Hôpital psychiatrique.

Ce dimanche là, j’allais comme parfois faire une visite à l’hôpital psychiatrique. On était en hiver, il faisait très froid, et la bise poussait par vagues des cristaux de glace qui me mordaient le visage. C’était une de ces journées où le jour ne se lève qu’à moitié, où la lumière est grise, où l’on se prend à douter que le printemps puisse revenir.

Dans l’immeuble, tout est verrouillé, portes, armoires, fenêtres, ascenseur également. Il y avait là, seule concession visible à l’obscurité de la journée, une jeune infirmière au regard pétillant derrière d’épaisses montures noires. Mais comment faisait-elle pour sourire à chacun ? Je lui ai demandé l’ascenseur pour me rendre à destination. Avec moi est montée une dame d’un certain âge. Elle avait l’allure et l’air affairé de ces femmes qui se rendent au marché de bon matin avec en tête la liste des courses. Ne lui manquait que le cabas. La porte coulissante s’est refermée. « Je vais au deuxième ! » m’a dit la dame, « je vais au deuxième ! », une fois, deux fois, dix fois… Staccato interminable de deuxièmes étages tandis que nous montions. « Au deuxième ! » lui ai-je répondu alors qu’elle poursuivait sa litanie. Elle avait son idée, son idée fixe. Et rien, ni mon regard, ni ma voix, ni le sourire que j’essayais d’esquisser ne pouvait l’en distraire. Et puis nous sommes arrivés.

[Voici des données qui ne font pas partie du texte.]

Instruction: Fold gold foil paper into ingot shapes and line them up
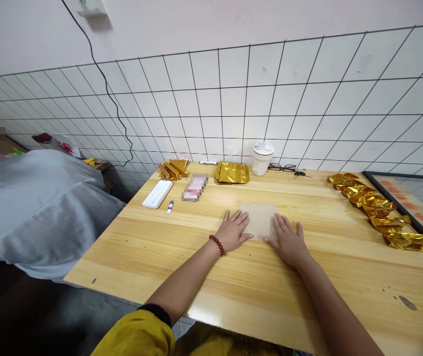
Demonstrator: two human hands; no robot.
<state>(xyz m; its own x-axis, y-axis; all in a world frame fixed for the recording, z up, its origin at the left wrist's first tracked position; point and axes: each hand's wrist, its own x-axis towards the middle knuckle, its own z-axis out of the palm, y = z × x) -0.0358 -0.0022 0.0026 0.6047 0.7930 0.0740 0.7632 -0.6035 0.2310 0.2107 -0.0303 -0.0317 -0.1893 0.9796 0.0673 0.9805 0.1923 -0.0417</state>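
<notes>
Both the left hand (pixel 234 231) and right hand (pixel 288 241) lie flat, fingers spread, pressing the near corners of a tan paper sheet (pixel 259 217) at mid-table (pixel 159 257), gold foil packets (pixel 376 210) ranged to the right.

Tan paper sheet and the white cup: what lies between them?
Only bare tabletop, in the head view, between the tan paper sheet and the white cup.

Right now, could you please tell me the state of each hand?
Left hand: open, flat on the paper sheet.
Right hand: open, flat on the same sheet.
</notes>
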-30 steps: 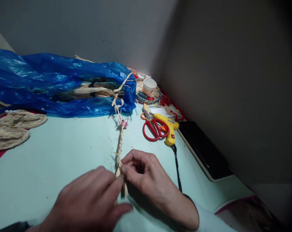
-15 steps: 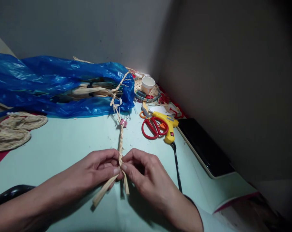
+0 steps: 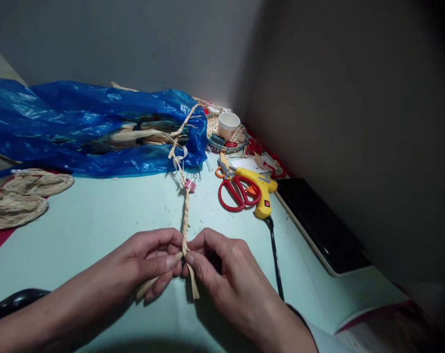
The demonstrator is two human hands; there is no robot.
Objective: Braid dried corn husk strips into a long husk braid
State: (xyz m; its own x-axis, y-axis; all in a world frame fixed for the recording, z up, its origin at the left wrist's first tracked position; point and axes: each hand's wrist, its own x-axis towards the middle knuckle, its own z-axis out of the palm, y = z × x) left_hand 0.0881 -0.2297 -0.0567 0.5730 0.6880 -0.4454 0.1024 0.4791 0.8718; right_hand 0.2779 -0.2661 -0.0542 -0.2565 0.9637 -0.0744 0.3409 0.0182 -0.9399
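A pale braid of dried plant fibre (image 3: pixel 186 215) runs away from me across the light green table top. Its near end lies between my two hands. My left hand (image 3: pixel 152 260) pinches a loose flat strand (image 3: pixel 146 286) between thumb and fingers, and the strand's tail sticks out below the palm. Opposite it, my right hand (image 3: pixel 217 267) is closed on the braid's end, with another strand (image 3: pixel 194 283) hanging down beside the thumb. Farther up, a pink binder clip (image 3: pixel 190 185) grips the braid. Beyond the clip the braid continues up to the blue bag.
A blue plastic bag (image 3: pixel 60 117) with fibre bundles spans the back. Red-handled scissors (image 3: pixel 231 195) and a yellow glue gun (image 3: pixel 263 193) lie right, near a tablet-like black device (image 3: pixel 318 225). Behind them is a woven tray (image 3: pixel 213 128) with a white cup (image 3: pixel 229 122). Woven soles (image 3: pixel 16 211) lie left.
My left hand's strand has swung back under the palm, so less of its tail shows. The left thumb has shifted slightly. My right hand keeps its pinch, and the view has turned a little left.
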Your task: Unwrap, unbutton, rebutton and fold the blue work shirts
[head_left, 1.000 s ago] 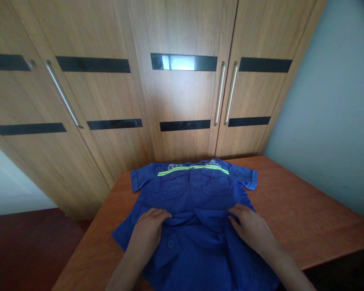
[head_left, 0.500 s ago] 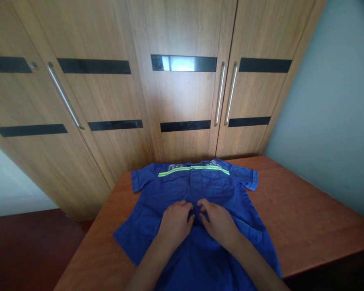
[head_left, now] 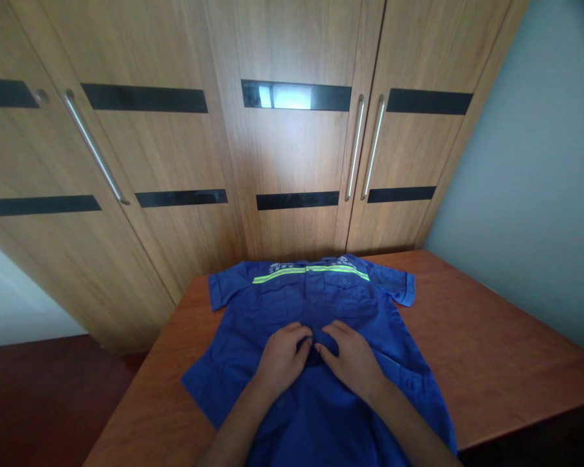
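Observation:
A dark blue short-sleeved work shirt (head_left: 272,308) lies front up on the table, collar towards the wardrobe. A yellow-green reflective stripe crosses its chest, with pale lettering above and flap pockets below. At the middle of the front placket, my left hand (head_left: 286,357) is closed, pinching the fabric between thumb and fingers. My right hand (head_left: 353,355) faces it from the other side, also closed on a raised fold of the front. The fingertips nearly meet, and they partly hide the button area between them. The lower hem runs out of view beneath my forearms.
The reddish-brown wooden table (head_left: 486,350) extends to the right. Behind it stands a wooden wardrobe (head_left: 292,155) with black strips and long metal handles. A pale wall (head_left: 540,194) borders the right side, and a dark red floor (head_left: 43,395) shows at the left.
Both hands have closed on the shirt front, and a fold of fabric now stands up between them. The right hand has shifted slightly to the right. The rest of the shirt lies nearly as before.

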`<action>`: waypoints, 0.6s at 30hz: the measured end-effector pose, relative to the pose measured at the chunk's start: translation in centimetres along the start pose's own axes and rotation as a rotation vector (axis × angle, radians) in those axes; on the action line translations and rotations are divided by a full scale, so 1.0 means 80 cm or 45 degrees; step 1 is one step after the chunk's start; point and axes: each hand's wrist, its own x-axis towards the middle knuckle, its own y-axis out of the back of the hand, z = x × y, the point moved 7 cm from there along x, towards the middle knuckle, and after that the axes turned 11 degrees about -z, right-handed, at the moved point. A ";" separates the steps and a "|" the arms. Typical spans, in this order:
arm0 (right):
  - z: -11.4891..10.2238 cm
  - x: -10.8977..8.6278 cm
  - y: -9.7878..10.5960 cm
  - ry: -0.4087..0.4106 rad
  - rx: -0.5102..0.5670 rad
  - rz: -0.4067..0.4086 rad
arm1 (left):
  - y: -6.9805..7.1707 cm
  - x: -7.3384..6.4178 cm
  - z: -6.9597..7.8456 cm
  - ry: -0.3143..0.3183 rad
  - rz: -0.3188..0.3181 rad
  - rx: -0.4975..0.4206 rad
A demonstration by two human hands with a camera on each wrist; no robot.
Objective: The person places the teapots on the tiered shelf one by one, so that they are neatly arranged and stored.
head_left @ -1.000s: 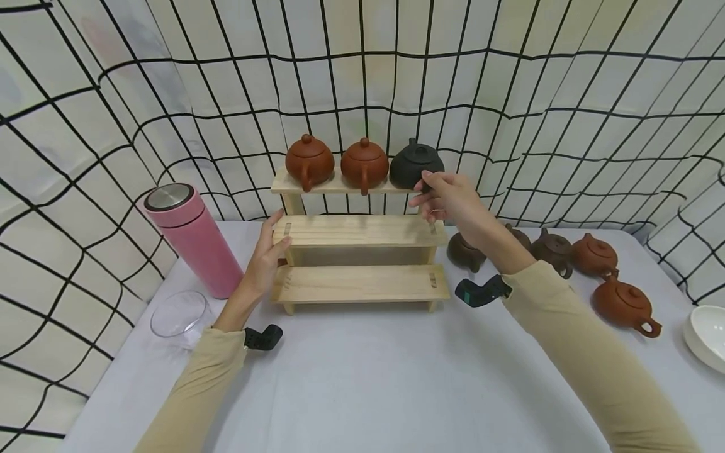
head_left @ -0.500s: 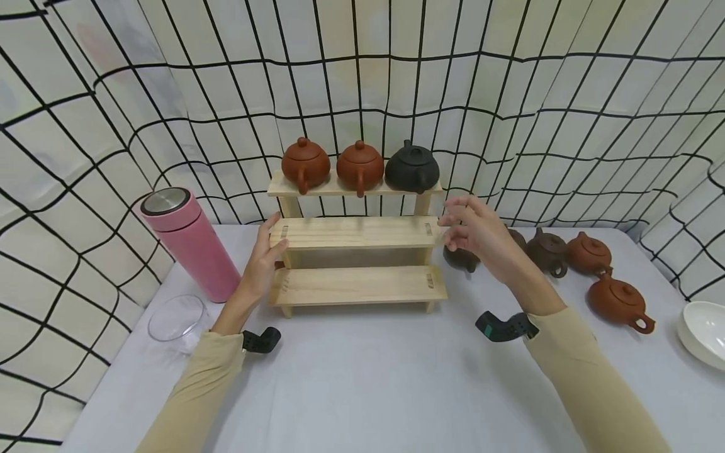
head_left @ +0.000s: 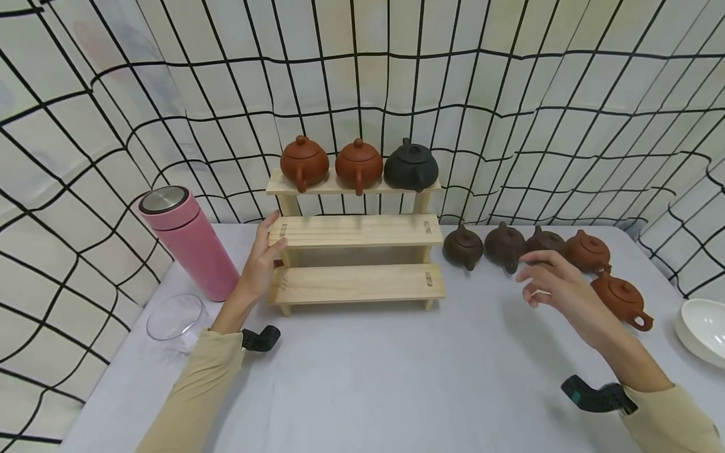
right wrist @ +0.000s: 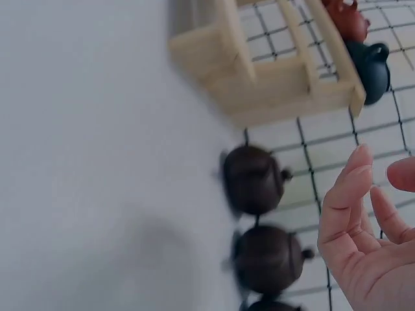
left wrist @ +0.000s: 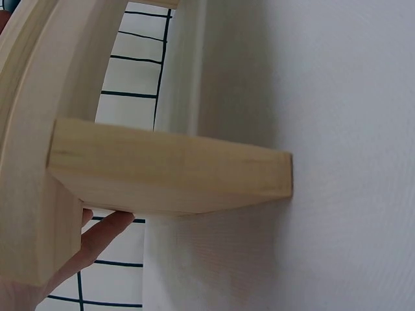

Ça n’était pas la première fois que je vivais une telle scène, il y en avait eu d’autres alors que j’étais stagiaire dans un EMS, il y en aurait d’autres. Mais j’y retrouvais une fois encore le même sentiment de ne pas parvenir à communiquer. Je voyais dans cette grande maison la somme de tous les enfermements. Comme si cet univers avait été la négation de l’interaction. Chacun y vit dans un monde qui lui est propre, avec ses règles qu’il est seul à connaître, et parle un langage étranger. Tour de Babel.

Voilà pour ce dimanche de février et pour l’hôpital psychiatrique. Quant à moi, en attendant le train du retour, je me suis dit qu’il faudrait que nous prenions garde. Garde à maintenir nos sens et notre esprit en éveil pour ne pas construire un monde où chacun a quelque chose à dire mais où il n’y a personne pour écouter, garde à ne pas s’enfermer dans de petites vies murées d’habitudes, garde aux certitudes trop vite acquises… Pour que jamais nous ne devenions des fous captifs d’un asile à l’échelle de nos vies.